## [TASK BRIEF]
Needed from the data below: every line from the one with "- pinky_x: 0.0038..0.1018" up to and including the one with "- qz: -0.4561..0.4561", repeated exactly and with nothing else.

## [SOURCE DATA]
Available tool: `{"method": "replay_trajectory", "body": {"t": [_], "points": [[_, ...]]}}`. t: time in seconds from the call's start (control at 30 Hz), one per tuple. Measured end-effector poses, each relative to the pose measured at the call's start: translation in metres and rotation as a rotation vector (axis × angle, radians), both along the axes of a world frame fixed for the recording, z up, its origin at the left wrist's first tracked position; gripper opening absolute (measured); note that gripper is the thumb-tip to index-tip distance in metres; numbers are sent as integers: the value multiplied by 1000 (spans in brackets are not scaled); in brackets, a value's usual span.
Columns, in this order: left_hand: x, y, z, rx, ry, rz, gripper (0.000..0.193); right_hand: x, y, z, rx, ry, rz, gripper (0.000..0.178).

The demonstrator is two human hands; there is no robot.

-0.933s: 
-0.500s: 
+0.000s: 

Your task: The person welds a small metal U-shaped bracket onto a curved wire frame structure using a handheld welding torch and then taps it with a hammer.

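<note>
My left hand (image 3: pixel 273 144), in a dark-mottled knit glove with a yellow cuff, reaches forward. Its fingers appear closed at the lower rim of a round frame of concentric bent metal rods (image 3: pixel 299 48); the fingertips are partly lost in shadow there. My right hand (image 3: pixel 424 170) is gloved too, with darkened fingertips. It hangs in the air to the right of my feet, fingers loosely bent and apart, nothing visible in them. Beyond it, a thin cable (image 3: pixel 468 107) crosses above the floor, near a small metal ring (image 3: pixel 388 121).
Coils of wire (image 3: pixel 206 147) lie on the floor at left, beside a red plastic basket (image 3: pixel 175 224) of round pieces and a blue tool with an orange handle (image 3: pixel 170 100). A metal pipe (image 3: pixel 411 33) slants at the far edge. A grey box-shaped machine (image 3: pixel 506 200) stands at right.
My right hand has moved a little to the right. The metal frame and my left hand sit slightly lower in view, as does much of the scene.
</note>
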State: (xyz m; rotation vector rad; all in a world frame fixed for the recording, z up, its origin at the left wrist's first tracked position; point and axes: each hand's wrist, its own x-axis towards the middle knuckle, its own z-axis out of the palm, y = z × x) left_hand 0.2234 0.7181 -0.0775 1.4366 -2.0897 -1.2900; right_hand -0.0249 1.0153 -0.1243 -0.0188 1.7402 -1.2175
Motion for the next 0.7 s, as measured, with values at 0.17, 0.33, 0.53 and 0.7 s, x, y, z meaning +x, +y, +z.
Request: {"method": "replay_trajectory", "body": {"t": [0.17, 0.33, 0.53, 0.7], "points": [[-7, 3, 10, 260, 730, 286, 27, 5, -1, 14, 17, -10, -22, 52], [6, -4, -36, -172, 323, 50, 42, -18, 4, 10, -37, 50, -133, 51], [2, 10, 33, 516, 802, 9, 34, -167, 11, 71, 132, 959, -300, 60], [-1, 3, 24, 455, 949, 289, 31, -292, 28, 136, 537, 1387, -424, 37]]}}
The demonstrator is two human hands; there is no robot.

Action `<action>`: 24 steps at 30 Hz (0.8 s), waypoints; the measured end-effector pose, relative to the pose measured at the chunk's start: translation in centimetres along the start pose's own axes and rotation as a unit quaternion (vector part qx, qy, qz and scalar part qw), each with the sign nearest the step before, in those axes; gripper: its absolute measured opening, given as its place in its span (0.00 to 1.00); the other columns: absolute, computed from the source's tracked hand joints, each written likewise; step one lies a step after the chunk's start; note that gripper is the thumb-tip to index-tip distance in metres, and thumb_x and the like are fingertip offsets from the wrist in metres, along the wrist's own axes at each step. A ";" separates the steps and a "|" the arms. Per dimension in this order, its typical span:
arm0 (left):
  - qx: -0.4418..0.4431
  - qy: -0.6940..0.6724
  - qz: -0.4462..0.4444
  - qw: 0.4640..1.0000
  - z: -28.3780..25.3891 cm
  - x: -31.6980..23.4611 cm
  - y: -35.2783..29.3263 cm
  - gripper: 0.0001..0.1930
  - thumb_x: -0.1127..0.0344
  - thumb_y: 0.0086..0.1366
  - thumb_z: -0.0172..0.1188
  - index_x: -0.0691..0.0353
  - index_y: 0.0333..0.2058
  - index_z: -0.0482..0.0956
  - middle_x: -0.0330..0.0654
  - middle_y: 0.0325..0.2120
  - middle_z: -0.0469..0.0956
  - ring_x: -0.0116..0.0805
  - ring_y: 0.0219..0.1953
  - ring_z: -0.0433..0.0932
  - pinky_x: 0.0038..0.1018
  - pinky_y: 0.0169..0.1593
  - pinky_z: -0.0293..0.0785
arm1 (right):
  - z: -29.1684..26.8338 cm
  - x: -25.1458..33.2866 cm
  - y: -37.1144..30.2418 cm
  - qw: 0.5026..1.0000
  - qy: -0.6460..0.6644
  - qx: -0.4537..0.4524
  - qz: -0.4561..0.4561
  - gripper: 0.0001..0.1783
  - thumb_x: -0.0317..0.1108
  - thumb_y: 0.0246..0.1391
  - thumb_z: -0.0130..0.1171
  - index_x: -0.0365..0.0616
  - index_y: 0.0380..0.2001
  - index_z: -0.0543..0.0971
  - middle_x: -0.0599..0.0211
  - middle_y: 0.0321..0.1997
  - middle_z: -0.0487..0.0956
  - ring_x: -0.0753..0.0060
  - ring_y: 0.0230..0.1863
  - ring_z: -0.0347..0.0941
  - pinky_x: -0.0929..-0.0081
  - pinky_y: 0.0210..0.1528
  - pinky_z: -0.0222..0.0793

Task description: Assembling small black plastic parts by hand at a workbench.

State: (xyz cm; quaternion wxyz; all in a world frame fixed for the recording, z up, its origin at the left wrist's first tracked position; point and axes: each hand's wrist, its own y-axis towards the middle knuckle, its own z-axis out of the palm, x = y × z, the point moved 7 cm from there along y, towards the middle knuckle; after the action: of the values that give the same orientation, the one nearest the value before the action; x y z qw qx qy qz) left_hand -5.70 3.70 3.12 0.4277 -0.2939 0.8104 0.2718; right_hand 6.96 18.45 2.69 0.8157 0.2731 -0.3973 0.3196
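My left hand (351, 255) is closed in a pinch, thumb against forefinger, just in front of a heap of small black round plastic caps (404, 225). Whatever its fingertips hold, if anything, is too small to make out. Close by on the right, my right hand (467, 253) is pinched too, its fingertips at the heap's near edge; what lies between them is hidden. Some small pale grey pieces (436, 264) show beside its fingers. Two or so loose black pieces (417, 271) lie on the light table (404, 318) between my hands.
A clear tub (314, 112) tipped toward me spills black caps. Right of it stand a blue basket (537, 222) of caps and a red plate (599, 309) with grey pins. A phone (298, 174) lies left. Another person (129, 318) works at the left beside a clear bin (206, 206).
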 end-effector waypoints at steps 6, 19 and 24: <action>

## [ANSWER FOR THIS EXERCISE]
  - pinky_x: 0.0038..0.1018
  - pinky_y: 0.0169..0.1593
  - pinky_z: -0.0293..0.0785
arm1 (right):
  - z: -29.1684..26.8338 cm
  - x: -25.1458..33.2866 cm
  - y: -37.1144..30.2418 cm
  - qw: 0.5026..1.0000
  - qy: -0.6460..0.6644
  - qx: -0.4537..0.4524
  - qz: -0.4561..0.4561

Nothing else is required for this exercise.